When presented with a “sick puppy,” most veterinarians conduct a thorough physical examination and take a complete history. The initial data base typically includes blood work and a urinalysis, the results of which can guide the attending veterinarian toward or away from a diagnosis of canine parvoviral (CPV) infection. Fecal floatation and microscopic examination of feces on a wet slide preparation can be used to identify the infective organisms, although the results of these tests are not reliable. Abdominal radiographs (X-rays) may be recommended to rule out other causes of gastrointestinal distress, such as intestinal blockage by a foreign body or other forms of intestinal obstruction.
Presently, the best way to diagnose CPV infection is to identify the viral antigens. This can be done by an ELISA test on a fecal sample, which is commercially available in almost any veterinary clinic. Test results may report false negatives during the early course of the disease, before the period of peak viral shedding. False negative results can also occur after approximately 10 to 14 days of infection, when viral shedding rapidly decreases. Dogs that have been recently vaccinated against CPV with a modified live vaccine can have false positive results ELISA results for parvoviral infection.

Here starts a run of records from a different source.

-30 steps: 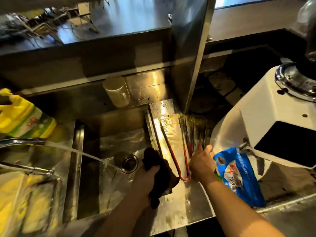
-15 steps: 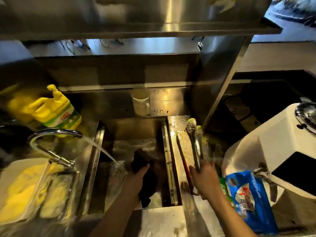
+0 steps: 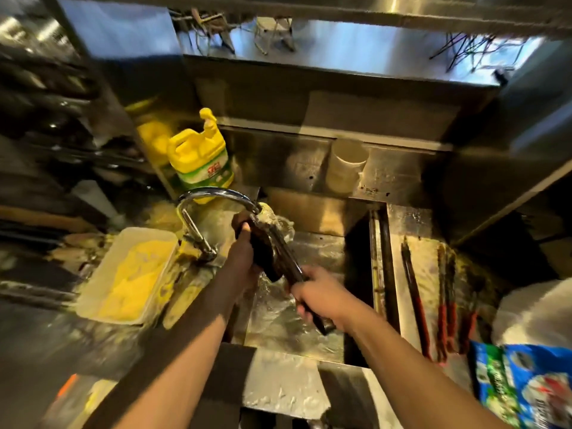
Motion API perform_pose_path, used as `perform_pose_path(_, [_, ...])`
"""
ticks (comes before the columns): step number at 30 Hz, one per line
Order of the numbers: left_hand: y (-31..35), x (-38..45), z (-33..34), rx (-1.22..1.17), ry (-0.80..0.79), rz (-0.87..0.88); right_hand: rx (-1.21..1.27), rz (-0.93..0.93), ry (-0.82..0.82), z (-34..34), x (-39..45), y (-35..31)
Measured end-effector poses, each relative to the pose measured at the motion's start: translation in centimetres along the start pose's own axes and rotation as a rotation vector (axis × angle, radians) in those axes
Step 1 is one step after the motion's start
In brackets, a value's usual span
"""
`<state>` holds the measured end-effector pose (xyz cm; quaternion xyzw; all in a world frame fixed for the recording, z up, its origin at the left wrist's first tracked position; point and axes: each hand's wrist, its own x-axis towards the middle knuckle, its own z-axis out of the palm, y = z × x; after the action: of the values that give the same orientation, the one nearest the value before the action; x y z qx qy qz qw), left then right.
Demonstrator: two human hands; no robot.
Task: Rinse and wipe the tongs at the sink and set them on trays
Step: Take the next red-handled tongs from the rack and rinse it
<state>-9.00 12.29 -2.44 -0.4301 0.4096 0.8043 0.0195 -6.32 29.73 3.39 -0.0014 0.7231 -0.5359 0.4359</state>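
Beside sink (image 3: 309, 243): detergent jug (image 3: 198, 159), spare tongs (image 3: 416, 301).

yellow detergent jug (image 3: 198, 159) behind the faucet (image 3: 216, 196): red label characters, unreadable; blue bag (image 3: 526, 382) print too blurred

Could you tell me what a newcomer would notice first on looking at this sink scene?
Probably the two hands over the sink at centre: the right hand holds a pair of tongs under the running faucet, and the left hand presses a dark cloth against them. Next, the bright yellow detergent jug behind the faucet, and more tongs lying on the drainboard at right.
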Motion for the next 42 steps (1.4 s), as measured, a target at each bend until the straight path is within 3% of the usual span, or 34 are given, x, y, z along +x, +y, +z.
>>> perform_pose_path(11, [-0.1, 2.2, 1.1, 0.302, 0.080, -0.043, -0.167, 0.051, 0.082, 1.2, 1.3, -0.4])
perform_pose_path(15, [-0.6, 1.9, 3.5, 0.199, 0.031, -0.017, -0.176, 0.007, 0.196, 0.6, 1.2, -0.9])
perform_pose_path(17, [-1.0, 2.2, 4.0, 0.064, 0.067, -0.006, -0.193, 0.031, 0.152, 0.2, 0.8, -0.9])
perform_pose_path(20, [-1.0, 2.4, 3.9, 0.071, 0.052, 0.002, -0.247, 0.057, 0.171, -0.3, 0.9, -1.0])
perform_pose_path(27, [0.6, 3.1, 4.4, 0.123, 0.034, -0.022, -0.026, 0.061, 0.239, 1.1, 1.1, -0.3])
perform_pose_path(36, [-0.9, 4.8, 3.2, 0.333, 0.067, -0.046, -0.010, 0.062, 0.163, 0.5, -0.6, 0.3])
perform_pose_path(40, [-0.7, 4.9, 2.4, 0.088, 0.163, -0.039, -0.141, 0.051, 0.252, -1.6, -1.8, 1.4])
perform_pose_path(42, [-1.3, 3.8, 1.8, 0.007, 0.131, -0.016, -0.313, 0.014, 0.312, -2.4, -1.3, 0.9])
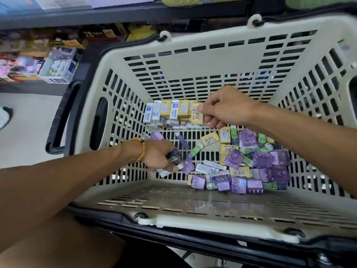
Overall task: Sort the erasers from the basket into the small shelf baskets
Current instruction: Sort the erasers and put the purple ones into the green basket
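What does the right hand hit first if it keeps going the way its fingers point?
Probably the row of upright yellow and white erasers along the far wall of the basket. The right hand already holds a yellow eraser beside them; depth unclear.

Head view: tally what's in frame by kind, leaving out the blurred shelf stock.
Hands: 2 (left hand gripping erasers, right hand pinching a yellow eraser)
Basket: 1
Bracelet: 1
Loose erasers: piled, too overlapped to count
Total counted: 4

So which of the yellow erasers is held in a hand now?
The yellow eraser at the right end of the standing row, barcode label showing. The right hand pinches it; the other yellow ones lie untouched.
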A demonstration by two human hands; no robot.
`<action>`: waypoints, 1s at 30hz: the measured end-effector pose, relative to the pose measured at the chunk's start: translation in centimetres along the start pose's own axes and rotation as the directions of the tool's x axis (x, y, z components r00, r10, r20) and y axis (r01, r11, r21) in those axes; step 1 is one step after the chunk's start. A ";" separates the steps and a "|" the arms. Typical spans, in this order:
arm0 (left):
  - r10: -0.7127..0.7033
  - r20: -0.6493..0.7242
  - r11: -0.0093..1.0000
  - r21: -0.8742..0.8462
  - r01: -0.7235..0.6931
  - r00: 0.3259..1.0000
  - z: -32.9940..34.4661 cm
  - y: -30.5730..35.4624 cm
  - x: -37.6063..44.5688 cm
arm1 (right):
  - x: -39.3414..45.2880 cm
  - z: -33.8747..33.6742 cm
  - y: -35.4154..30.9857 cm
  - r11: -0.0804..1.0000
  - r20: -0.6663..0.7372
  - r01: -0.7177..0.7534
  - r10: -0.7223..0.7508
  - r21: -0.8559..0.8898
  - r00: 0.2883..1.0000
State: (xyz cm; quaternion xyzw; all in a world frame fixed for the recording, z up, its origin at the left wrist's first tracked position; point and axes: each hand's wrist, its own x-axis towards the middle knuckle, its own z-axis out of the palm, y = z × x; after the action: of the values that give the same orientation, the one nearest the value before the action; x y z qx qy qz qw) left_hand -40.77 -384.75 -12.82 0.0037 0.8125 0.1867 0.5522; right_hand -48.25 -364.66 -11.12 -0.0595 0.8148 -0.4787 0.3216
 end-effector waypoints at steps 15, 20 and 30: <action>-0.341 -0.349 0.307 -0.919 -0.248 0.873 -2.8 -1.7 -6.2 | 5.4 2.3 -3.1 0.983 0.001 -0.164 0.165 -0.085 0.986; -0.347 -0.365 0.282 -0.919 -0.275 0.864 -3.3 -0.7 -5.2 | 3.7 -0.4 -0.3 0.959 -0.032 -0.252 0.250 -0.129 0.968; -0.280 -0.361 0.241 -0.923 -0.299 0.890 -3.5 -0.3 -4.5 | 4.9 2.1 -0.2 0.963 -0.228 -0.267 0.267 0.030 0.936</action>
State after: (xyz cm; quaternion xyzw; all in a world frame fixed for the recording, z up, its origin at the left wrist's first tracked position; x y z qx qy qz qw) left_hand -42.10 -387.01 -7.80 -0.3761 0.6254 0.6453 0.2256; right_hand -50.92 -368.35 -13.99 0.1071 0.8474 -0.4338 0.2869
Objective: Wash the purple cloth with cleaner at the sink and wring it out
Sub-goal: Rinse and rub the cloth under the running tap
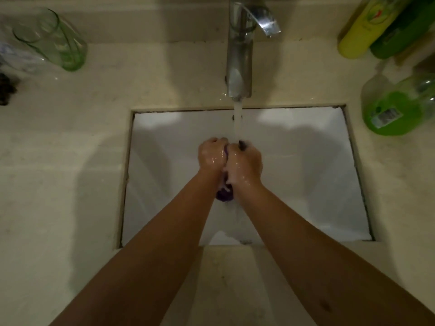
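Two hands grip one cloth (pixel 225 195): left hand (pixel 211 154) and right hand (pixel 244 164) fisted side by side, centre frame. Cloth runs top-to-bottom between them, under the tap stream (pixel 237 121).

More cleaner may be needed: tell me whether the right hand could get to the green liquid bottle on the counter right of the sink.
Probably yes, once free: the right hand now grips the purple cloth, and nothing stands between it and the green liquid bottle.
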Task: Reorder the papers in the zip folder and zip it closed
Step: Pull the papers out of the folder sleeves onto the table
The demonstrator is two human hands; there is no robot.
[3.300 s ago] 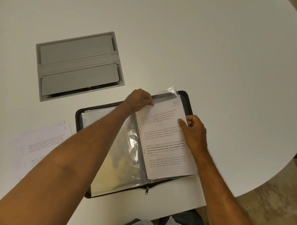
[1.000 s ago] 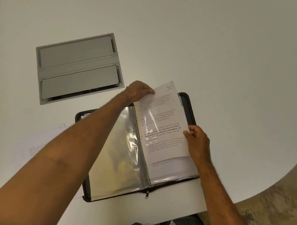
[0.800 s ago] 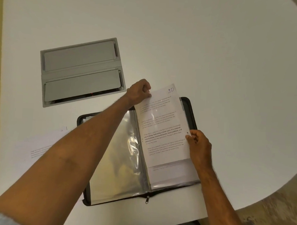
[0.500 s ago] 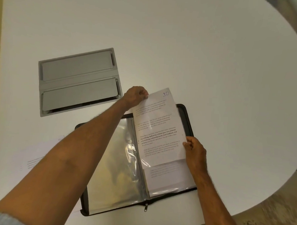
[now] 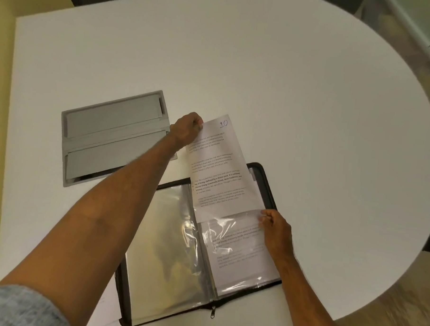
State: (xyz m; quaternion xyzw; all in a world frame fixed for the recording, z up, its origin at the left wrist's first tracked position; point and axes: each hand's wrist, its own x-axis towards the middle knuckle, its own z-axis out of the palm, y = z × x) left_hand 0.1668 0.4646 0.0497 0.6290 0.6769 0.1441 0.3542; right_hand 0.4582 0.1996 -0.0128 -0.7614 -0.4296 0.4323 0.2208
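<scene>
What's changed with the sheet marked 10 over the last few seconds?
The left hand, gripping its top corner, has pulled sheet 10 most of the way out of the plastic sleeve, away from the person. The right hand slid down to pinch the sleeve's edge. The folder stayed open.

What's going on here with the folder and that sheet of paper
A person is pulling a sheet marked 10 out of a clear sleeve in an open zip folder on a white table. The left hand pinches the sheet's top corner, and the right hand holds the sleeve's open edge. The sheet is mostly out. Another printed page sits in the sleeves beneath. The folder is not zipped.
</scene>
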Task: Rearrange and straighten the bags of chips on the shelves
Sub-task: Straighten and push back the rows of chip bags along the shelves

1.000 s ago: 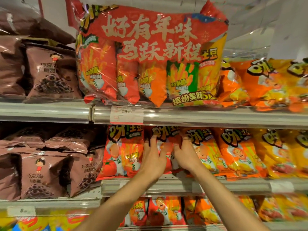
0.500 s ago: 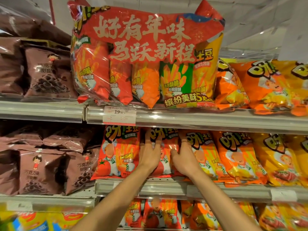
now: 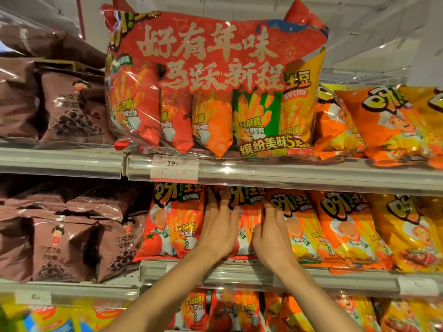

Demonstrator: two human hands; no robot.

More advanced and more precise techniques to detect CPV infection include PCR (polymerase chain reaction) testing, electron microscopy, tissue culture and viral isolation. However, the financial considerations of many owners practically prohibit exhaustive diagnostic testing with these advanced techniques. Most owners opt to spend their resources on treating their sick puppy empirically, assuming that it has CPV infection, rather than pursuing advanced diagnostic techniques. This is probably a good approach in most cases, because without treatment the mortality rate for dogs with parvoviral infection is quite high.
Parvoviral infection is especially common in young dogs housed in close quarters with other dogs, such as in animal shelters, humane societies or the facilities of backyard breeders or puppy mills. Vaccination against CPV is almost always effective.